:: The problem ::
Within the listing below, please show every line carrying the string "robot".
─── Working data ───
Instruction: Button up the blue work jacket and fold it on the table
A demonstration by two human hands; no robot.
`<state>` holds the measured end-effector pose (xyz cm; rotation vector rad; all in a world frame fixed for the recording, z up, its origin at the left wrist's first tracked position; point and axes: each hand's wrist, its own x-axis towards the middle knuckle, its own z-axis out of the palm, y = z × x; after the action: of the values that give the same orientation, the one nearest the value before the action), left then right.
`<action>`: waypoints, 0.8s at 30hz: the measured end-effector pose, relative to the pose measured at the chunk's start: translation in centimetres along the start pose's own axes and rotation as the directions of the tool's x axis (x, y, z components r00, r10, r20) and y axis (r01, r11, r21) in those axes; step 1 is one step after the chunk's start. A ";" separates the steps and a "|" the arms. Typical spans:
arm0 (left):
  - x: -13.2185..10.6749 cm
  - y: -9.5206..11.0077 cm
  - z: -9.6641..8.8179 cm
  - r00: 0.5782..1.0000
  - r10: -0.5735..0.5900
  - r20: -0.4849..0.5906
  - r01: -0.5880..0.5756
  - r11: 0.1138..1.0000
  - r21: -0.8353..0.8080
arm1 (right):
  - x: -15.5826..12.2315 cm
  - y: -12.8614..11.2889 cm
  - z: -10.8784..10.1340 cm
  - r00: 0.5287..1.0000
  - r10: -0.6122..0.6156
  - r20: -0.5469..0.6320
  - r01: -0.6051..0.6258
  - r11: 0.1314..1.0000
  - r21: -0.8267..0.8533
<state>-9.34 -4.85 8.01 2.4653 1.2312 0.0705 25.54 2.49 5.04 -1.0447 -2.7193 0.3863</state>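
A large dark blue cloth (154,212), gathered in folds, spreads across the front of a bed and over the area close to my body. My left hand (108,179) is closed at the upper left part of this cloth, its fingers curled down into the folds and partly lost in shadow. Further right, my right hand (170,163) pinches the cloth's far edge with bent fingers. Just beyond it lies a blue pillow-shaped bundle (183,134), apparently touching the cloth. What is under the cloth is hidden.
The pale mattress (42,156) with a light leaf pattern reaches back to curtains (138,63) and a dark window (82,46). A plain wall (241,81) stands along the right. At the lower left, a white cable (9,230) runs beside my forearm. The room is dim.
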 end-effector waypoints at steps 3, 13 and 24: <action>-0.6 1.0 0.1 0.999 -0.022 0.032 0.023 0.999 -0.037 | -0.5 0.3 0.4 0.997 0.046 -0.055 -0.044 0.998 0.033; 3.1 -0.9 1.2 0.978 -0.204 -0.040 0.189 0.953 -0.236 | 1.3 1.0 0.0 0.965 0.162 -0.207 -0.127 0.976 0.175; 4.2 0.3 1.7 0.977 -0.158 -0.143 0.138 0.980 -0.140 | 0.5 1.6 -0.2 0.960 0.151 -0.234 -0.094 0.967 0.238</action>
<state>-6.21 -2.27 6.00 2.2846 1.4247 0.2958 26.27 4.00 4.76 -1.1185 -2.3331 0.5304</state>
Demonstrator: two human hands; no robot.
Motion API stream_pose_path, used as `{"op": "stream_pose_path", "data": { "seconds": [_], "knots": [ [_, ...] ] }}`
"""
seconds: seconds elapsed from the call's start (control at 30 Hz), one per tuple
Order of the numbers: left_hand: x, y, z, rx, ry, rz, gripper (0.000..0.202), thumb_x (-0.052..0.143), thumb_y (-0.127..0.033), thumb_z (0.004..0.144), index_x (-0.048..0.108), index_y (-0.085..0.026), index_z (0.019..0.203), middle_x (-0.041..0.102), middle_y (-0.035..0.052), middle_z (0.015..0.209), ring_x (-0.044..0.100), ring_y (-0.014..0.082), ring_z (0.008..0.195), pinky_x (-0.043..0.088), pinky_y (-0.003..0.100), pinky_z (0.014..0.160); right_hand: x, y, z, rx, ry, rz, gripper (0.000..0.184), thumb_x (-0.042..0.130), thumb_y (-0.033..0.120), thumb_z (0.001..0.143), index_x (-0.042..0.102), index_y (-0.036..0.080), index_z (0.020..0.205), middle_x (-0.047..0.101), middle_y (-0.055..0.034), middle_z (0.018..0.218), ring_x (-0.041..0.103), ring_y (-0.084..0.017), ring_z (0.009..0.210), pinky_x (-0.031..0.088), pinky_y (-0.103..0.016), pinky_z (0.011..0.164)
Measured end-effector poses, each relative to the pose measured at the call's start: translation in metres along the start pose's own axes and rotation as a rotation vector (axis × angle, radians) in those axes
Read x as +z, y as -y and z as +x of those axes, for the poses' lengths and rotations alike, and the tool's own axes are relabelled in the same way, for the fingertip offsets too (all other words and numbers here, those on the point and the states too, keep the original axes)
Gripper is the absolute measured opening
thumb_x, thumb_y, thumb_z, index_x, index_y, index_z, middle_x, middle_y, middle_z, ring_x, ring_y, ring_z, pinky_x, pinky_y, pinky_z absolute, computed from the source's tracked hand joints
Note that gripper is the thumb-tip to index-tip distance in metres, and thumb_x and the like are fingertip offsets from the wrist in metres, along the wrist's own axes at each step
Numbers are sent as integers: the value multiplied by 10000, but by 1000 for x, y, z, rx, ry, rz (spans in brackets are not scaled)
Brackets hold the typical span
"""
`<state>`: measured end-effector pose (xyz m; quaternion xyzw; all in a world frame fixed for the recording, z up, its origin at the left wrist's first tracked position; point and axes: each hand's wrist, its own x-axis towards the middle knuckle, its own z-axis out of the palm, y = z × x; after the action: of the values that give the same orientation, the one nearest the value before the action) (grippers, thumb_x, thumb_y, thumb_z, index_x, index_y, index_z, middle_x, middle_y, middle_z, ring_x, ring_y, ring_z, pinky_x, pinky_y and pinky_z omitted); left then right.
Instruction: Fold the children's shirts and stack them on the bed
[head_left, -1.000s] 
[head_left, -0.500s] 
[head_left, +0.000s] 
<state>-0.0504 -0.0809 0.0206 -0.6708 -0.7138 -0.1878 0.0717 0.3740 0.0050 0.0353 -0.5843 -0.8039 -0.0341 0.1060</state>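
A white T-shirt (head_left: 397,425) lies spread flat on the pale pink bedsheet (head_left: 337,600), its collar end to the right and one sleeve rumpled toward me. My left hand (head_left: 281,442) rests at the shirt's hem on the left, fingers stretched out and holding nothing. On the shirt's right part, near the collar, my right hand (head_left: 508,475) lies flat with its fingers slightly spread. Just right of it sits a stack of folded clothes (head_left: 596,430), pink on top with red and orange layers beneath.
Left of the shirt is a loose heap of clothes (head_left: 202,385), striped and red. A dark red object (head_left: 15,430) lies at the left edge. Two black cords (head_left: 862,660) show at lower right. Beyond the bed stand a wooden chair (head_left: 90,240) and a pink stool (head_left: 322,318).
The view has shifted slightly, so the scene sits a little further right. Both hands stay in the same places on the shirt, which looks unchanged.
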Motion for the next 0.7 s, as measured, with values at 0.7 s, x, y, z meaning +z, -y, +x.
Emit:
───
:: Response to the exercise ::
A demonstration by two human hands; no robot.
Demonstrator: two human hands; no robot.

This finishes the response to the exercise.